How to use sunscreen
Sunscreen is a great skin protector and, when combined with one of the best clearing skin treatments, can become an anti-aging cure. But only if you use it correctly. You might be surprised how many sunscreen myths are out there! Don’t worry, we’re here to be your friendly myth busters.
Here are some quick tips for proper sunscreen usage.
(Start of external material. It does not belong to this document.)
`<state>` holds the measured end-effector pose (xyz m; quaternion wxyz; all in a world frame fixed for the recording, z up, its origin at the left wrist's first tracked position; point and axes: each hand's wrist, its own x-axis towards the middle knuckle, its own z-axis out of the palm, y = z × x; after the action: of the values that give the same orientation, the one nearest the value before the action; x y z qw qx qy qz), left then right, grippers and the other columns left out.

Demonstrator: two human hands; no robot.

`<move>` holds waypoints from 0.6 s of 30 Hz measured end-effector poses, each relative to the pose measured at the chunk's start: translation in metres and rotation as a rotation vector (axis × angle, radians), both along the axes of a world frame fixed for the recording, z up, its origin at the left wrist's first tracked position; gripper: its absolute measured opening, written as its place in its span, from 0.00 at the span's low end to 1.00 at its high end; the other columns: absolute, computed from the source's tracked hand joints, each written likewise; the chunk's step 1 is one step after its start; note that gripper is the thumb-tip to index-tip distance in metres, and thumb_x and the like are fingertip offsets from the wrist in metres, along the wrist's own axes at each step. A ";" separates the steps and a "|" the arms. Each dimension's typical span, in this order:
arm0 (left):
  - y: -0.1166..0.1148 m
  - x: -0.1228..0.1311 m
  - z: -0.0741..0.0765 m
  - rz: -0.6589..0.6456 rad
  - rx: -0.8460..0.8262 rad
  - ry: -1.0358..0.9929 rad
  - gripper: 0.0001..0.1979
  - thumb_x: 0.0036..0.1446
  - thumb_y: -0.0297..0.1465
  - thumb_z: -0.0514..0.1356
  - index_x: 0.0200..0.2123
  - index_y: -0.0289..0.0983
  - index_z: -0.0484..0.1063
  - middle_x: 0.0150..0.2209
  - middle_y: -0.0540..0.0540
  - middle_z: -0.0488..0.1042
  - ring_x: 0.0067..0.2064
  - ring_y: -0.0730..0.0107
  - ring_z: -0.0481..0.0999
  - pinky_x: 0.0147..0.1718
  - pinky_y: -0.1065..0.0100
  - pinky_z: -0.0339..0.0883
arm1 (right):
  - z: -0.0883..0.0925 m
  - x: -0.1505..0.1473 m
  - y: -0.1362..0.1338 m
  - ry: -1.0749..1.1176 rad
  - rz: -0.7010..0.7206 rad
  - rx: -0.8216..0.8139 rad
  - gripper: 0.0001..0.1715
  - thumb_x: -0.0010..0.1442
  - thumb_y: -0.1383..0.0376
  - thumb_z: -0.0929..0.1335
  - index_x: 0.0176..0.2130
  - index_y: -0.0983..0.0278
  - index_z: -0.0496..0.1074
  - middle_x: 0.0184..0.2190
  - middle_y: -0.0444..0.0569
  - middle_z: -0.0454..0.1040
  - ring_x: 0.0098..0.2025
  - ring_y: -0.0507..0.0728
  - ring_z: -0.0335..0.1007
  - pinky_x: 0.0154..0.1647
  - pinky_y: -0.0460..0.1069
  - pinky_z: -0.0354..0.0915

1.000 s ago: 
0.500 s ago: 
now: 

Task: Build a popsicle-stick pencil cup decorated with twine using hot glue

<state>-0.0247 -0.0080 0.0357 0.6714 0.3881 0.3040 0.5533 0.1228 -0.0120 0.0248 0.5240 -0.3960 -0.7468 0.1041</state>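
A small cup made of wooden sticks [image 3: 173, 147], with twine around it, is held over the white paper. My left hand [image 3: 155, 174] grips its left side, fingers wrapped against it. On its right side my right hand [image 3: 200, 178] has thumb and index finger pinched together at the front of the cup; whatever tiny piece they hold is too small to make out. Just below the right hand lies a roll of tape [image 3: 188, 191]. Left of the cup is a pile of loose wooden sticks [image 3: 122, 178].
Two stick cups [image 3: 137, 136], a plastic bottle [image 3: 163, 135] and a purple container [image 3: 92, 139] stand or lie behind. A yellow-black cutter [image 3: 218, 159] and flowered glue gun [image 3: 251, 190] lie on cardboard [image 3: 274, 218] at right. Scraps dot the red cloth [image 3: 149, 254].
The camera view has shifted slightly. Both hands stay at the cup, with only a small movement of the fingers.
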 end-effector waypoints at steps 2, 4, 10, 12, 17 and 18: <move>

- Use a sunscreen with at least SPF 30 when you’re outdoors, which will protect against 97% of UVB rays
- Use enough sunscreen to fill a shot glass when you need to cover your entire body, like when you go to the beach or spend a day at the pool
- Reapply your sunscreen every two hours, or immediately after swimming or profusely sweating
- Don’t forget to cover your ears, the top of your feet, and other easy-to-forget patches of skin when you’re applying sunscreen
- Add a hat to your sunscreen routine, especially if you have thinning hair, because 10% of melanomas occur on the scalp
Sunscreen can prevent cancer, wrinkles, and other signs of aging. It protects against both UVA and UVB rays, the former of which penetrates the deeper layers of the skin. How much sunscreen do you need? Stick with at least SPF 30 and use enough sunscreen to fill a shot glass to cover your body. And, remember that sunlight can penetrate windows and clouds. This makes everyday sunscreen use essential.